Separation of Concerns
It’s a simple strategy but it goes a long way in optimizing where you place your files and in maintaining issues as they present themselves once your work is in the wild.
A Final Word on Strategy
The point covering this is not to impose my way of organizing files into your system or even saying that this is a standard way of doing it. It’s meant to provide a starting point for which you can maintain your projects.
Ultimately, the point is to minimize maintenance as much as possible. Having clearly defined naming conventions and a standard of organization allows you to know exactly how and where to place your files without doing any guesswork and it allows your collaborators and/or team members to know where to focus to track down issues as they arrive.
One of the challenges that developers face is making sure that they are familiar with the proper ways to leverage the platform on which they’re working.
For the most part, every language, framework, and library includes some form of documentation and WordPress is no different. The thing is, WordPress is composed of several different pieces – not only is the application built using PHP, but there are application-specific API’s, as well as libraries such as jQuery that are necessary to have as references.

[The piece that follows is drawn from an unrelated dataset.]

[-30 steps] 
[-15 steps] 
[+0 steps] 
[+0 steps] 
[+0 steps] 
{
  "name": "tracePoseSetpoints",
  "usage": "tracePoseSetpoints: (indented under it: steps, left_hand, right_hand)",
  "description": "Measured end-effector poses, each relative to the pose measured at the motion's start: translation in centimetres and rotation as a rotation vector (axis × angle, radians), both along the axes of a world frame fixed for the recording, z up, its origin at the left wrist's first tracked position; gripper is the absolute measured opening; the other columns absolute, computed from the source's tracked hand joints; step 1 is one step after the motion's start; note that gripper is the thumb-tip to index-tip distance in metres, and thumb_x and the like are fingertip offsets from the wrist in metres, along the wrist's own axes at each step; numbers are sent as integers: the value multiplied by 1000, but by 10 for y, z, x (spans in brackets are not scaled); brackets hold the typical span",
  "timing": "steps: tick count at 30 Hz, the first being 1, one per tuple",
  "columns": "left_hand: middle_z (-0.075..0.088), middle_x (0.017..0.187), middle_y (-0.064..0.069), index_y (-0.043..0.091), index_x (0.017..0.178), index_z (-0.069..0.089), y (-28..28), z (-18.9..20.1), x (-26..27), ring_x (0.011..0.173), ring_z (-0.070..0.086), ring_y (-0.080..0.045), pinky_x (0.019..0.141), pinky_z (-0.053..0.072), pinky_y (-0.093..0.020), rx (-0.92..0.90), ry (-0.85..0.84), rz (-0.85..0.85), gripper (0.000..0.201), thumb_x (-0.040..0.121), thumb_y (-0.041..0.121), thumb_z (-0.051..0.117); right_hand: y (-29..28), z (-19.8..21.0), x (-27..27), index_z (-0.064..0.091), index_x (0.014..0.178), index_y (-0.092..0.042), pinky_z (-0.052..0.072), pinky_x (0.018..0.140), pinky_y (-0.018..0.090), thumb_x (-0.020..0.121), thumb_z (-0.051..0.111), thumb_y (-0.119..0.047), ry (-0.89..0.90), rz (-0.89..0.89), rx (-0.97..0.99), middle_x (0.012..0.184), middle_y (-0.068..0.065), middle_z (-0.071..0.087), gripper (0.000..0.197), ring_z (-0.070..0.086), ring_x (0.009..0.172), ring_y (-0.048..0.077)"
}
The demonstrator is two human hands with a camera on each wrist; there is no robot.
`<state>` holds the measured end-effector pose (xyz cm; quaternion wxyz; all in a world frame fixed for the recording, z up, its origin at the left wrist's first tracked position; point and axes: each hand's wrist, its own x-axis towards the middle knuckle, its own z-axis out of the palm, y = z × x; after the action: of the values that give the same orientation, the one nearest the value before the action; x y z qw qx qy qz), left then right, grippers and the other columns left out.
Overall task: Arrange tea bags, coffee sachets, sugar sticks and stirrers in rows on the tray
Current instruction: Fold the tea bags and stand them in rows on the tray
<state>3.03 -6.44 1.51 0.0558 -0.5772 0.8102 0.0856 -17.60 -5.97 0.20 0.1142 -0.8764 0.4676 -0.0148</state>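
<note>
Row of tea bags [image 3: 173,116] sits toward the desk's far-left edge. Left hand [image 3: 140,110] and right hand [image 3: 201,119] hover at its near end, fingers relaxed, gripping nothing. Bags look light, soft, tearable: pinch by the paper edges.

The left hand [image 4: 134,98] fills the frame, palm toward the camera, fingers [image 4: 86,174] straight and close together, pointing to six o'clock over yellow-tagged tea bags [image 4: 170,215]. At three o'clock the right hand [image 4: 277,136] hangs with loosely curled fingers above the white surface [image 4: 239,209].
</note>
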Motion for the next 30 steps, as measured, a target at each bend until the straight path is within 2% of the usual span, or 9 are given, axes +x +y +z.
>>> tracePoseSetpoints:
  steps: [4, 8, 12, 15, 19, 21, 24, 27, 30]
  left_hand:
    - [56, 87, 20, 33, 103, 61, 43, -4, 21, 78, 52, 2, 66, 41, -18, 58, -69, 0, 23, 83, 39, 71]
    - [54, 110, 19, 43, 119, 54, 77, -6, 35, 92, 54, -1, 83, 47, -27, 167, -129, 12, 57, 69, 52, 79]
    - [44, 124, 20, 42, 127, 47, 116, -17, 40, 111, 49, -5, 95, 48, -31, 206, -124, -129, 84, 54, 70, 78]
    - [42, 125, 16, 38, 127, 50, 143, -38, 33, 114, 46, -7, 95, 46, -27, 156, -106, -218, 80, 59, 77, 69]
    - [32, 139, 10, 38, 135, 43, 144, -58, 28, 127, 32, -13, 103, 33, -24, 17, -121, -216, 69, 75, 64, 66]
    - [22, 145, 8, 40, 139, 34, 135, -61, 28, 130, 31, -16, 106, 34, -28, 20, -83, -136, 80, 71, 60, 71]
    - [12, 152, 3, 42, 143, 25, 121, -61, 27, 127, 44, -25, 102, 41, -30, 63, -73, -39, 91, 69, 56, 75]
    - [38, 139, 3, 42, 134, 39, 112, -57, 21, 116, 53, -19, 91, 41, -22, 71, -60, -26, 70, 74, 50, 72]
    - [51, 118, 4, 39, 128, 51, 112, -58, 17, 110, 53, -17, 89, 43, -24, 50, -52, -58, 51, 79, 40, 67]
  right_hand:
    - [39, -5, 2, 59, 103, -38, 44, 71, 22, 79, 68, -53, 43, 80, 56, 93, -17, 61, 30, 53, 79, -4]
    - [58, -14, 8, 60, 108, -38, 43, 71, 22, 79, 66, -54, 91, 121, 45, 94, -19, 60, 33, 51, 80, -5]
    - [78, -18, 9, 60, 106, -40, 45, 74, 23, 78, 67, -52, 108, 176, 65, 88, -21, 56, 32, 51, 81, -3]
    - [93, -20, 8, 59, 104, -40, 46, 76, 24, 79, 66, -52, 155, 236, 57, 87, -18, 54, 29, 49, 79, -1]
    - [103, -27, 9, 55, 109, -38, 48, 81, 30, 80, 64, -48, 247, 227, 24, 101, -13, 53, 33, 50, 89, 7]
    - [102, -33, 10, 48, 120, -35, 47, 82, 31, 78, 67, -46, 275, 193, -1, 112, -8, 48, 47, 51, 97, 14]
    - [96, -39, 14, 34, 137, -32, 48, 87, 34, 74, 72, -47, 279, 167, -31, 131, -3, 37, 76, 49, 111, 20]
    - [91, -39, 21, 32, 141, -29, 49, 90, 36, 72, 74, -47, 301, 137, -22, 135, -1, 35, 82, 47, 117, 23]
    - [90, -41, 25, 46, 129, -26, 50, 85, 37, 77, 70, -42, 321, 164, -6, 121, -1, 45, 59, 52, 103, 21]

Because it takes a very long time to become intimately familiar with the ins and outs of each language, application, and library, professional WordPress developers usually have references readily available. For WordPress developers, the following references are extremely valuable.
- PHP. Obviously, the language in which WordPress is written is valuable. Having the manual readily available for reviewing functions and classes is important especially if you’re operating outside of the standard WordPress API.
- Coding Standards. One of the biggest problems in WordPress development is that developers often don’t apply coding standards to their work (I used to be guilty of this, too!). By following a standard, we’re ensuring that all of our code will look the same and thus make it easier to contribute back to the community should we so desire. If nothing else, it makes for clean code.
- WordPress API. This should be a no-brainer, but making sure that you’re properly working with the various WordPress objects is necessary for professional development. Just because you can circumvent it doesn’t mean you should. Odds are, if there’s a method you need, it’s already available as part of the core API.
For the most part, that’s it – bookmark those or have them readily available in your IDE (if it supports it), spend time in each of them, and you’ll be well on your way to more professional development practices.
As far as strategies go, this covers it. Simply put, have a defined way to organize and name your files, make sure that you follow the best practices of the core WordPress API, and be sure to refer to the various language API documents when building your work, and you’ll be in a far better position than simply building your work off the cuff.